Wednesday, Jul. 9
Matt Larsen is known the world over as the father of the modern Army combatives program.
Larsen has spent his career competing in martial arts around the world, training with the best of the best in each discipline. He served in the U.S. Marine Corps, the Army and worked as a private contractor through out Southeast Asia, the Middle East and Africa. With his experience adapting combat sports for practical and tactical use, Larson has opened a gym in Warrenton for the public that teaches his renowned fighting methods.
Combat Fitness on 365 West Shirley Ave, offers classes and training to all levels.
“It’s fun and a good way to get in shape. Also, you really do learn how to fight,” said Larson. “It’s all about a healthy, fun active lifestyle.”
Larson explains no one should be intimidated by his gym, or any other fighting gym.
“Strangely, fighting gyms are probably the friendliest places in the world,” he said. “The reason they are is because you are training hard with each other and it’s intimate, you must be friendly.”
If a client wants to be a professional fighter, they can certainly learn those skills at Combat Fitness. If a client wants to have fun and embrace a healthy lifestyle, that can also be accomplished at the gym. There are even classes for children looking to build self-esteem and learn discipline.
Larsen has black belts in several martial arts including Brazilian Jiu Jitsu. He learned from Romero “Jacare” Cavalcante, who is considered to be the leader of the most successful team in the history of the sport.

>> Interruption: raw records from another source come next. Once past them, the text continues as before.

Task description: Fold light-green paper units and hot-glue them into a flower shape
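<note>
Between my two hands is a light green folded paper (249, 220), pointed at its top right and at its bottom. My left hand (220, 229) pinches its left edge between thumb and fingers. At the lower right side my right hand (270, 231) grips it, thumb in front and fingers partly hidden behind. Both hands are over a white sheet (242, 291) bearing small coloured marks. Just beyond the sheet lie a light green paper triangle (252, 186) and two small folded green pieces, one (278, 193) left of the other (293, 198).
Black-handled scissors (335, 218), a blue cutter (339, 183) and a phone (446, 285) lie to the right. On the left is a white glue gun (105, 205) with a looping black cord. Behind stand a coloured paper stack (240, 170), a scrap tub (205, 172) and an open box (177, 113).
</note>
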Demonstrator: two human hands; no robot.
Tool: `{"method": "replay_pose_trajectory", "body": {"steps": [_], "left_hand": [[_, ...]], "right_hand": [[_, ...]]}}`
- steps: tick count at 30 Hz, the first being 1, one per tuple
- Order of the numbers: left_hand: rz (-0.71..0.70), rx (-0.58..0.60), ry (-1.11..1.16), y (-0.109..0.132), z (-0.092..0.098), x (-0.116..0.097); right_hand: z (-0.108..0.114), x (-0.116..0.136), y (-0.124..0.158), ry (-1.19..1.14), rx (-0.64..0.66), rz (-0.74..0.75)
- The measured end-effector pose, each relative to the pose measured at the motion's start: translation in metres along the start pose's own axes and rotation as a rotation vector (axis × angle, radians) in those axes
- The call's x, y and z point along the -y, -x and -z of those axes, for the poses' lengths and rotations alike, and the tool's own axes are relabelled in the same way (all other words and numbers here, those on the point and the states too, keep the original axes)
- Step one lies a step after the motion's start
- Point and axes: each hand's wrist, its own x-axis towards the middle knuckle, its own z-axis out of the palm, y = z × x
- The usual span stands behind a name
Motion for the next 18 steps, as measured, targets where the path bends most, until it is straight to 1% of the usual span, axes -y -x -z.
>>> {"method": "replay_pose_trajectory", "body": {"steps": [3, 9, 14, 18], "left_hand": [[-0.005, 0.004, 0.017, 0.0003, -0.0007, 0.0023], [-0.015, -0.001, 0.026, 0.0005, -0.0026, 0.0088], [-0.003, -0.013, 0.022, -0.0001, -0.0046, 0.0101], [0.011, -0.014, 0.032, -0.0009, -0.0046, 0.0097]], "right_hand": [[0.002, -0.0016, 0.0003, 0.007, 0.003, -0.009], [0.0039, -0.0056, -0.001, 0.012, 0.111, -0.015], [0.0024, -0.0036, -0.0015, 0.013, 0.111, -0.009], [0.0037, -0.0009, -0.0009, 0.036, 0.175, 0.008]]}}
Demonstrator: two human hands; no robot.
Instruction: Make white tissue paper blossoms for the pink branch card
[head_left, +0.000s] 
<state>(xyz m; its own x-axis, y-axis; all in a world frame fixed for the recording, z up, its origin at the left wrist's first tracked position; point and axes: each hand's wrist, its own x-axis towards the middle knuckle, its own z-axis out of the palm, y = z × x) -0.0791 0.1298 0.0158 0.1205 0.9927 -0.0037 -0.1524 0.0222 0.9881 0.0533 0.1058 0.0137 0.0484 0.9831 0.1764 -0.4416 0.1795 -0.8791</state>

Larsen boxed in the U.S. Marine Corps, fought in the All Japan Karate Championship and Kodokan Judo in Tokyo and Kinawa, learned Muay Thai in Bangkok, learned Kali in the Philippines and learned Taekwondo in Korea.
Larsen started his military career as a marine, eventually moving to the Army. He joined the ranks of the elite 75th Ranger Regiment where he designed the hand-to-hand combat regiment. He spent more than a decade in Army Special Operations.
Larsen overhauled the Army’s hand-to-hand combat doctrine and re-wrote the Combatives field manual. During his time in the service he saw combat in Iraq and Panama.
After retiring from the Army, Larson worked as a private security contractor training U.S. Marine Corps personal security detachments (PSD) for deployment in Iraq. He also designed a combatives system for the Canadian Special Operations Regiment and consulted on the design of combatives training systems for the U.S. Air Force and the British Royal Marines and the British Infantry.
Larson moved from Zambia back to the U.S. to get married last June. His friend and now one of the three co-owners of the gym, Greg Craddock, convinced him to open a gym in Warrenton.
Larson already had two Combat fitness locations, one in Columbus, Ga. right next to Fort Benning and one in Texas.
He says that all of his gyms offer the same training that he formulized in the Army.
“What I basically did was take all of those arts [Brizillian Jiu Jitsu, Muy Tai, Judo, wrestling and boxing] and deconstruct them and evaluate the training methods and see what’s right about each method or what’s wrong about it,” he said. “Then I’m able to determine which training methods give you good habits or bad habits that you need to correct with another training method.”
Larson said that what happens in most singular combative sports is that people get so caught up in the rules that they forget practicality.
“What happens in combat sports is that people start to focus on the game. That pulls them away from combative reality,” he said. “For example, in boxing what’s the defense to a tackle? They don’t have one, because boxers are not trained to fight, they’re trained to win boxing matches, which is not quite the same thing.”
Larson wrote the book “Modern Army Combatives: Battle-Proven Techniques and Training Methods” and co-authored “Sniper: American Single-Shot Warriors in Iraq and Afganistan” with his wife Gina Cavallaro.